▶ Goal of the exercise: From the opening line of the records through the line bearing "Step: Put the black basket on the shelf", set down every line exactly.

▶ Stored data entries:
= Beginning of Section =

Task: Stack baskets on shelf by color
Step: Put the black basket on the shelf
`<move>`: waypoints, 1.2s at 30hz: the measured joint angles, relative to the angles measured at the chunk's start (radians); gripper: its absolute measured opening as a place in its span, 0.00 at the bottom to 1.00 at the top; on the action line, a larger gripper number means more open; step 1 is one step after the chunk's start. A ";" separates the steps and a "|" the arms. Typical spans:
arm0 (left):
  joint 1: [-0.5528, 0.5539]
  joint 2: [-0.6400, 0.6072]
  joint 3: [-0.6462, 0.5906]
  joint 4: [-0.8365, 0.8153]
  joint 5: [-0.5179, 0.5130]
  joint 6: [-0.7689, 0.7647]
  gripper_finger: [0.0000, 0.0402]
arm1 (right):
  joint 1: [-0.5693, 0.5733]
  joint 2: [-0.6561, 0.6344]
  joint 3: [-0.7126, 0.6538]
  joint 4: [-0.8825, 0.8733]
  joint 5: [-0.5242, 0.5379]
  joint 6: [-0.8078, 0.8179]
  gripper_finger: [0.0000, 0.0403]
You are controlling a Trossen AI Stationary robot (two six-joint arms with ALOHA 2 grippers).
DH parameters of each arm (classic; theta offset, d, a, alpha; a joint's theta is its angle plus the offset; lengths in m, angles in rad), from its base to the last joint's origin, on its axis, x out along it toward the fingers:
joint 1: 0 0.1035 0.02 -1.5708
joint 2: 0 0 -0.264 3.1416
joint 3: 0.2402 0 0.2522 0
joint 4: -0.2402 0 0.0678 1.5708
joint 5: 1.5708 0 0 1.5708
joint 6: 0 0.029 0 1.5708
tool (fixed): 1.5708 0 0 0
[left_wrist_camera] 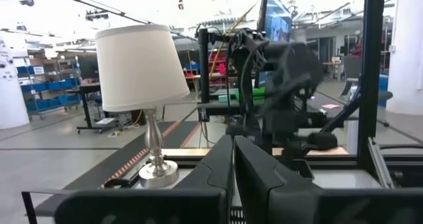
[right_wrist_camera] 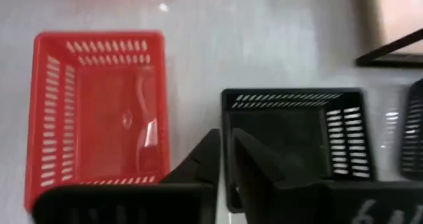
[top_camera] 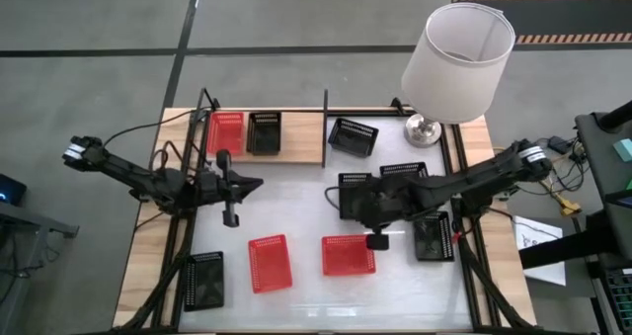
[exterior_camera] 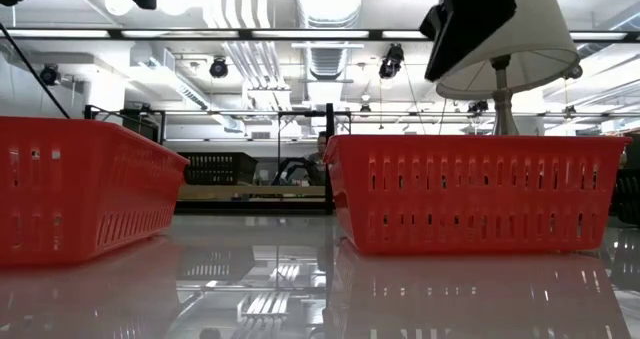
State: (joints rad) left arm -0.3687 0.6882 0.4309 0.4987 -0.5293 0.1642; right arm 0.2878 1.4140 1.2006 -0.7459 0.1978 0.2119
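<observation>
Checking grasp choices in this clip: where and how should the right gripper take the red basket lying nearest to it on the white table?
Grip the red basket by one thin rim wall, coming straight down from above. It sits upright and open-topped, so a finger can probably drop inside and the other outside. The wall facing the right gripper looks nearest; the other red basket lies apart, leaving room.

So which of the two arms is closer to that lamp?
The right gripper, just in front of the lamp among the black baskets. The left gripper sits farther off, across the table.
</observation>
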 joint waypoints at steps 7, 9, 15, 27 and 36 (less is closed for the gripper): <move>0.000 0.000 -0.004 0.002 0.001 0.000 0.00 | -0.002 0.135 0.024 -0.007 -0.010 -0.008 0.35; 0.000 0.003 -0.005 0.002 0.000 0.000 0.00 | -0.006 0.163 0.024 -0.008 -0.005 -0.010 0.41; -0.001 0.003 -0.007 0.002 0.001 0.000 0.00 | -0.028 0.240 0.024 -0.009 0.012 -0.020 0.50; 0.000 0.004 -0.012 0.000 0.001 0.000 0.00 | -0.095 0.321 0.023 -0.007 0.013 -0.041 0.36; 0.000 0.005 -0.013 0.000 0.001 0.001 0.00 | -0.093 0.311 0.029 -0.017 0.005 -0.055 0.04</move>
State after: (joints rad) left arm -0.3687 0.6930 0.4183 0.4988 -0.5282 0.1650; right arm 0.1951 1.7248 1.2297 -0.7626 0.2025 0.1565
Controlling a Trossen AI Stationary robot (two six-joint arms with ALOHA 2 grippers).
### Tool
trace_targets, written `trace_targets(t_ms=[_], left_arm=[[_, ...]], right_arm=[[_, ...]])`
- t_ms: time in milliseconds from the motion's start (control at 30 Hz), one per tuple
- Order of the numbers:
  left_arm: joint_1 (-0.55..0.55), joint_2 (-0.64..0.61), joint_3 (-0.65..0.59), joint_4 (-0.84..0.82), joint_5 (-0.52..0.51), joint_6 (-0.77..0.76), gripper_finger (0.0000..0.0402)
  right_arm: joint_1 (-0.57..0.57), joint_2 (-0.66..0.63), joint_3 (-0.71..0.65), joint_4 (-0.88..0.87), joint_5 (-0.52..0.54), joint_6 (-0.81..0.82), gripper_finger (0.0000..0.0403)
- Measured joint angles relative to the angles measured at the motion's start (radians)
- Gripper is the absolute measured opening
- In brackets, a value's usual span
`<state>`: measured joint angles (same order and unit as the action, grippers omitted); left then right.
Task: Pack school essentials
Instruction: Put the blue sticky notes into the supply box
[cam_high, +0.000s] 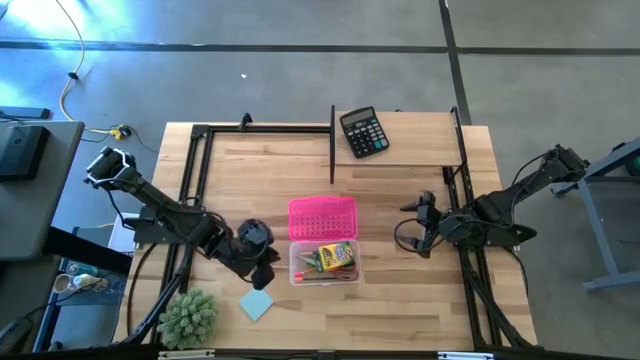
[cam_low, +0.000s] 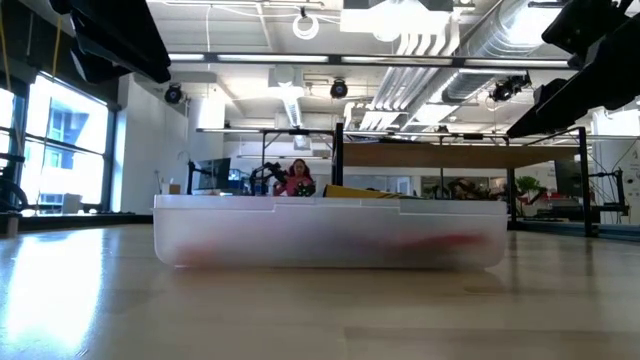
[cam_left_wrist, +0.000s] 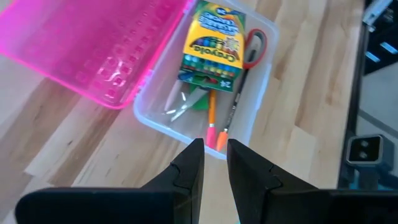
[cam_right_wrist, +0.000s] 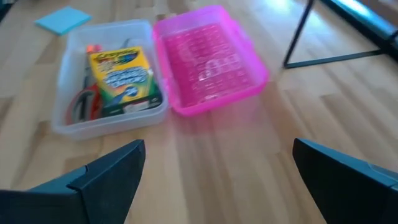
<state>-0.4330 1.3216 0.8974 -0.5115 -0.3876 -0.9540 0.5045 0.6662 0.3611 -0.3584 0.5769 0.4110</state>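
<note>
The table (cam_high: 400, 300) is made of pale wood planks. Under it the floor (cam_high: 300, 80) is grey and smooth, with dark lines across it. A yellow cable (cam_high: 70, 85) lies on the floor beside a dark desk (cam_high: 30, 200).

Looking level across the table, the room behind is big and bright. The ceiling (cam_low: 250, 30) is white, with long lights and big silver pipes (cam_low: 440, 40). A tall window (cam_low: 60, 150) lets in daylight. Far back, a person (cam_low: 298, 178) in a pink top sits by dark desks (cam_low: 230, 180), and a green plant (cam_low: 528, 187) stands farther along.
</note>
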Motion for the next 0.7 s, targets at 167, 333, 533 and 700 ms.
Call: trace_targets(t_ms=[167, 333, 533, 700], left_arm=[[-0.03, 0.0, 0.0, -0.026, -0.058, -0.056, 0.0062], [-0.061, 0.0, 0.0, -0.045, -0.077, -0.106, 0.0062], [-0.109, 0.023, 0.0, -0.068, -0.062, -0.189, 0.0062], [-0.172, 0.047, 0.0, -0.077, -0.061, -0.287, 0.0065]], right_arm=[[0.0, 0.0, 0.0, 0.0, -0.041, 0.0, 0.0398], [0.0, 0.0, 0.0, 0.0, -0.041, 0.0, 0.0398], [0.0, 0.0, 0.0, 0.0, -0.045, 0.0, 0.0398], [0.0, 0.001, 0.0, -0.004, -0.044, 0.0, 0.0398]])
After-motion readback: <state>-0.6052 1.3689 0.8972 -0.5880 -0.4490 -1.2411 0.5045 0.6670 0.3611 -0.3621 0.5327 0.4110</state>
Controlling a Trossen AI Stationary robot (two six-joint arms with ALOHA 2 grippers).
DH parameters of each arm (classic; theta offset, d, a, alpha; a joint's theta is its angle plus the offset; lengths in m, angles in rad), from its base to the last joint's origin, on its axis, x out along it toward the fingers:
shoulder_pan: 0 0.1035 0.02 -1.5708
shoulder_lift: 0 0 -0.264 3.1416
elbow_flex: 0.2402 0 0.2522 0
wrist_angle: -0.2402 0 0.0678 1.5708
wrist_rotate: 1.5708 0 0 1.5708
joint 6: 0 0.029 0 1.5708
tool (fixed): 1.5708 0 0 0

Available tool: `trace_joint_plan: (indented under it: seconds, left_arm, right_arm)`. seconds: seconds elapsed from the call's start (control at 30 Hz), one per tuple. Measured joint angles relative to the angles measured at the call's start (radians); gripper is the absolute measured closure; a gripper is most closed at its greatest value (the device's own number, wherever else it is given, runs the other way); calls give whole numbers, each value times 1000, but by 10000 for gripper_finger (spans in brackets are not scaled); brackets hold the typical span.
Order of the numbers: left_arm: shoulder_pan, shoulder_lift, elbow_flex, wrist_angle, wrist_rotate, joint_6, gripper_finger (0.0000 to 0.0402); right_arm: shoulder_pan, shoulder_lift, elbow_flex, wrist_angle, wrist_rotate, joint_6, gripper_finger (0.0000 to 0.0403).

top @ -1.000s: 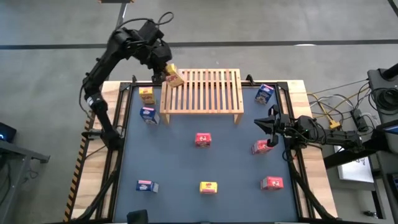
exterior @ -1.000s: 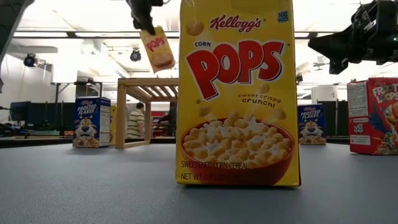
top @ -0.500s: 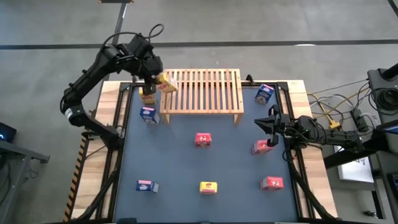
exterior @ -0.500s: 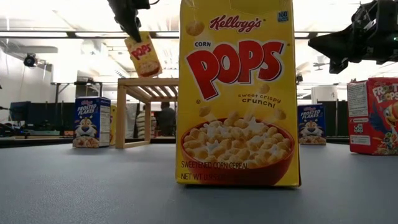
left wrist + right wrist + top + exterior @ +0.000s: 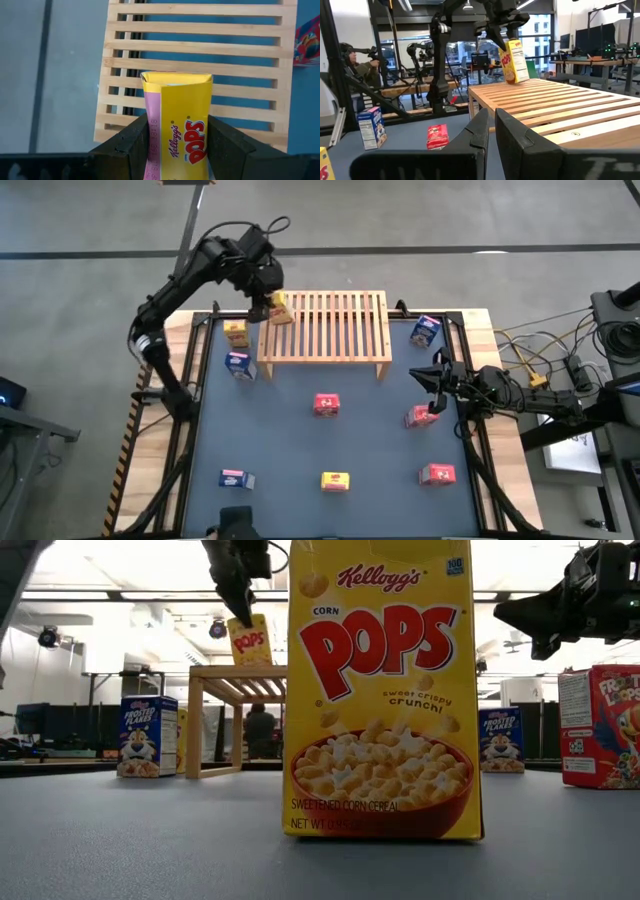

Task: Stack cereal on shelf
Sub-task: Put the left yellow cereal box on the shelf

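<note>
Left wrist view shows the left gripper (image 5: 176, 145), jaws clamped on a yellow cereal box (image 5: 176, 120), the shelf (image 5: 240, 65) just beyond them. Light, crushable cardboard: best held across its flat sides. Right gripper (image 5: 437, 376) waits, jaws closed.

Overall light: bright and even, from overhead.
Sources: ceiling lights (image 5: 120, 595) glow white in the low view, washing out the room's upper part.
Backlight: windows (image 5: 465, 52) behind the far room leave the left arm (image 5: 440, 60) dark against them.
Shadows: soft and short on the table (image 5: 300, 440).
Focus: the near yellow box (image 5: 385, 690) is sharp; the right wrist's own fingers (image 5: 512, 140) are blurred.
</note>
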Motion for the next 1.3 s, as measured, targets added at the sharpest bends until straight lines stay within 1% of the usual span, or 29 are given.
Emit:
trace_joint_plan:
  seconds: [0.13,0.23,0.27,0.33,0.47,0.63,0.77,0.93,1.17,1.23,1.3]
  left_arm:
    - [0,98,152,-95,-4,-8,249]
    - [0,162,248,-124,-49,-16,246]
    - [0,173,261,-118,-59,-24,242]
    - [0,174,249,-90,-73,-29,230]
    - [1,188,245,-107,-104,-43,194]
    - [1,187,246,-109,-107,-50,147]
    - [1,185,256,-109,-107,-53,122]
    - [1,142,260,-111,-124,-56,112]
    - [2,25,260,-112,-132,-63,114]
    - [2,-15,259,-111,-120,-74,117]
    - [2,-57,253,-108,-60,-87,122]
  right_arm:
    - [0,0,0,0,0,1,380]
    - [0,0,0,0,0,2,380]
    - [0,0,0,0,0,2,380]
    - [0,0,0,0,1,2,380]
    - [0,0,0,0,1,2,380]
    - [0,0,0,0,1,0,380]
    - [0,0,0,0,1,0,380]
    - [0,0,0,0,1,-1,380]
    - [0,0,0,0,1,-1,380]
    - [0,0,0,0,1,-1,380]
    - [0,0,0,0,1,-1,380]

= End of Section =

▶ Solution to this task:
Task: Stack baskets on shelf by color
Step: Put the black basket on the shelf

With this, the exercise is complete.